The study for the Dutch Ministry of Economic Affairs and Climate (EZK) assesses carbon leakage risks for the Dutch non-ETS sectors, where stricter climate policies on fossil fuel consumption for these sectors are implemented. The study examines the risk of carbon leakage in two ways: a unilateral Dutch carbon pricing and an EU-wide carbon pricing. The carbon pricing policies can lead to a competitiveness loss depending on the significance of the costs, the availability and costs of abatement options and the room for non-ETS sectors to pass costs down the value chain. In this way, production/investment can shift to competitors in other countries/regions which face more lenient climate policies, therfore leading to carbon leakage.

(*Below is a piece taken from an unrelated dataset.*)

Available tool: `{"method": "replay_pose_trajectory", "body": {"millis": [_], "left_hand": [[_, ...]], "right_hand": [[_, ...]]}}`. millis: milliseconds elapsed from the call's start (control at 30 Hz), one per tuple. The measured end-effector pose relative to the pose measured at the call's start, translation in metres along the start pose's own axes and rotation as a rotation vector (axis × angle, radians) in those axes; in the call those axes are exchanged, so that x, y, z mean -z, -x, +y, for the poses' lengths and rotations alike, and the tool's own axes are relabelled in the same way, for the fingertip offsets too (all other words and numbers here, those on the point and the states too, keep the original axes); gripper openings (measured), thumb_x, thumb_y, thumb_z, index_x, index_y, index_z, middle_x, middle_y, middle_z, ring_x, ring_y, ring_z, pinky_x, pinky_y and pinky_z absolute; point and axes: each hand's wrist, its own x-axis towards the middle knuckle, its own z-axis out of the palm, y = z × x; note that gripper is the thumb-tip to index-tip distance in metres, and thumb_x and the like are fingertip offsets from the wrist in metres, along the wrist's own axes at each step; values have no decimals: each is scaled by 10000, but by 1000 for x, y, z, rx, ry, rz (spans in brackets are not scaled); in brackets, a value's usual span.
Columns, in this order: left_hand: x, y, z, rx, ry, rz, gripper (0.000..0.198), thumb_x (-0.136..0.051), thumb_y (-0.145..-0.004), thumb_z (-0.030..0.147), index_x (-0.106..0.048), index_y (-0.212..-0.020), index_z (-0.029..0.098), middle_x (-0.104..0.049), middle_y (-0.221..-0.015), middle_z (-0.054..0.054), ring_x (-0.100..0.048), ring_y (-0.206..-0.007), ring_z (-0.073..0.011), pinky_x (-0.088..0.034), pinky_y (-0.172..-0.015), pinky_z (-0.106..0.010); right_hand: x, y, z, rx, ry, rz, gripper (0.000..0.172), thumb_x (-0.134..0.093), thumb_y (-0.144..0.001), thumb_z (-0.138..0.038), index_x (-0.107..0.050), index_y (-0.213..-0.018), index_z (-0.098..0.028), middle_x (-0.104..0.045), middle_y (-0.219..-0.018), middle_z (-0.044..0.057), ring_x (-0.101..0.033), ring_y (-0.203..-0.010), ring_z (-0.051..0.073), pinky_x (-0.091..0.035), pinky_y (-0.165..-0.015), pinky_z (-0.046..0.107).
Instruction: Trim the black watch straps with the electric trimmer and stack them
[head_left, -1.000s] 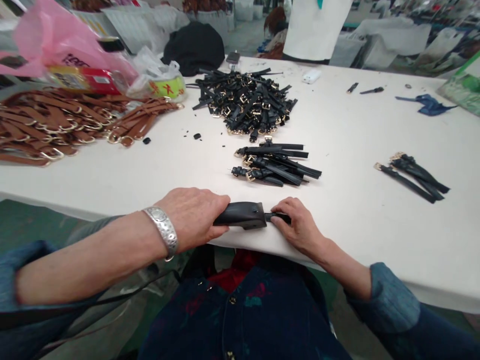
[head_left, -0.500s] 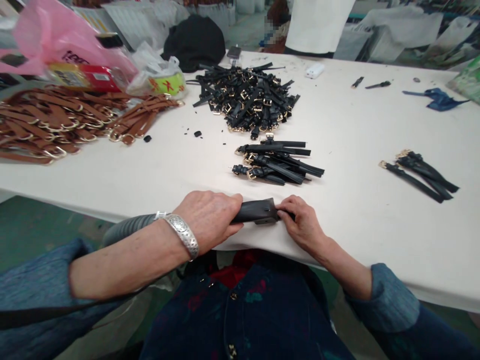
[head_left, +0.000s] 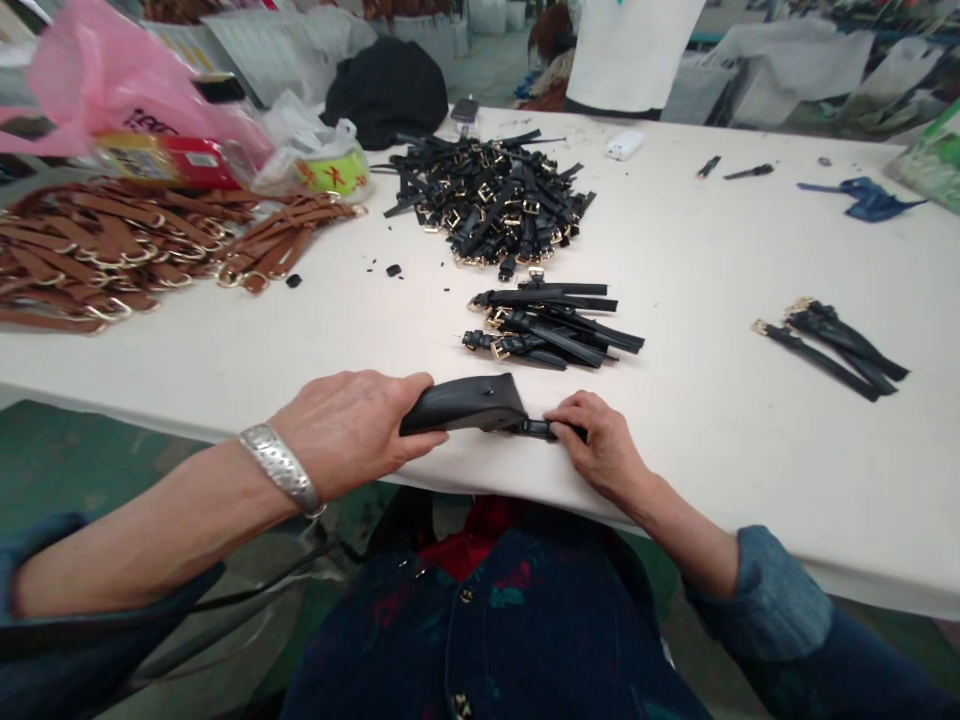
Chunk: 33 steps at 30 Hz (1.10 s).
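Note:
My left hand is wrapped round the handle of a black hand tool lying at the near edge of the white table. The tool's wide head sits over a black strap. My right hand pinches and presses that strap flat just right of the tool's head. A small row of black straps with gold buckles lies just beyond my hands. Farther back is a big heap of black straps.
Brown straps cover the table's left, with pink and clear plastic bags behind. A few black straps lie at right. A blue scrap, a white object and a person in white are at the far side.
My left hand has pulled left and raised the tool's handle, so its head tilts up. More of the strap shows under my right hand, which stays put.

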Motion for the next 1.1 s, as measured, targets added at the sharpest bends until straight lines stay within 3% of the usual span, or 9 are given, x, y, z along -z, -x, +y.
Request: {"method": "replay_pose_trajectory", "body": {"millis": [200, 333, 433, 567, 700, 900, 1100], "left_hand": [[10, -4, 25, -130, -67, -13, 347, -433, -793, 511, -587, -942, 238, -663, -701, -71, -611, -618, -253, -375, -559, -329], [11, -15, 36, -141, -43, 8, 338, -430, -799, 491, -578, -952, 228, -676, -745, -81, -626, -672, -256, -385, -587, -330], [8, -20, 28, -92, 16, -28, 396, -412, -784, 547, -585, -940, 227, -666, -719, -79, -622, -670, -253, -373, -568, -320], [-1, -16, 0, 28, 121, -43, 429, -410, -768, 585, -589, -925, 229, -660, -704, -77, -606, -636, -232, -371, -551, -311], [-6, -6, -20, 11, 104, -85, 348, -454, -749, 568, -588, -833, 257, -645, -659, -59, -586, -588, -218, -356, -537, -310], [0, -12, -10, -60, 63, -85, 345, -444, -754, 562, -574, -814, 248, -636, -662, -53, -582, -599, -208, -338, -526, -298], [-8, -25, 1, -23, 144, -7, 387, -424, -767, 556, -593, -869, 224, -646, -694, -56, -582, -615, -189, -350, -539, -286]], "right_hand": [[0, 1, 1, -6, -10, 13, 197, -539, -808, -117, -696, -898, -198, -612, -832, 60, -557, -835, 192, -465, -756, 329], [-1, 1, 4, -5, -10, 35, 192, -540, -804, -125, -691, -897, -197, -612, -843, 65, -558, -838, 199, -471, -762, 340], [-1, 1, 5, 1, -10, 30, 188, -538, -807, -134, -691, -893, -203, -615, -847, 64, -560, -832, 199, -475, -758, 343], [-1, 2, 4, 7, -15, 16, 181, -543, -808, -145, -695, -882, -211, -616, -850, 62, -562, -832, 198, -475, -771, 346], [0, 2, 2, 0, -20, 9, 180, -540, -809, -140, -697, -874, -201, -618, -843, 65, -559, -832, 199, -472, -774, 348], [-1, 1, 1, -7, -16, 4, 180, -548, -802, -144, -696, -895, -187, -615, -835, 68, -556, -826, 200, -470, -759, 347], [-1, 1, 3, -5, -6, 13, 176, -552, -799, -147, -694, -888, -201, -610, -832, 63, -561, -822, 198, -468, -760, 347]]}}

It is found that currently non-ETS climate policy in the Netherlands is stricter compared to the key trading partners (i.e. Germany, France, Belgium, Spain and the UK), meaning stricter climate policy for non-ETS sectors could lead to carbon leakage. However, this may change in the future as key trading partners start to enforce stricter climate policies. The study finds that any carbon leakage risk of non-ETS sectors are expected to relate to production/investment shift to non-ETS and non-EU competitors, where an EU-wide carbon pricing would reduce the risk of carbon leakage significantly. It is noted that carbon leakage from Dutch non-ETS sectors could also lead to lower global CO2 emissions. For instance, carbon leakage from heated greenhouse agriculture to competitors which use unheated production would lead to an overall decrease in global CO2 emissions.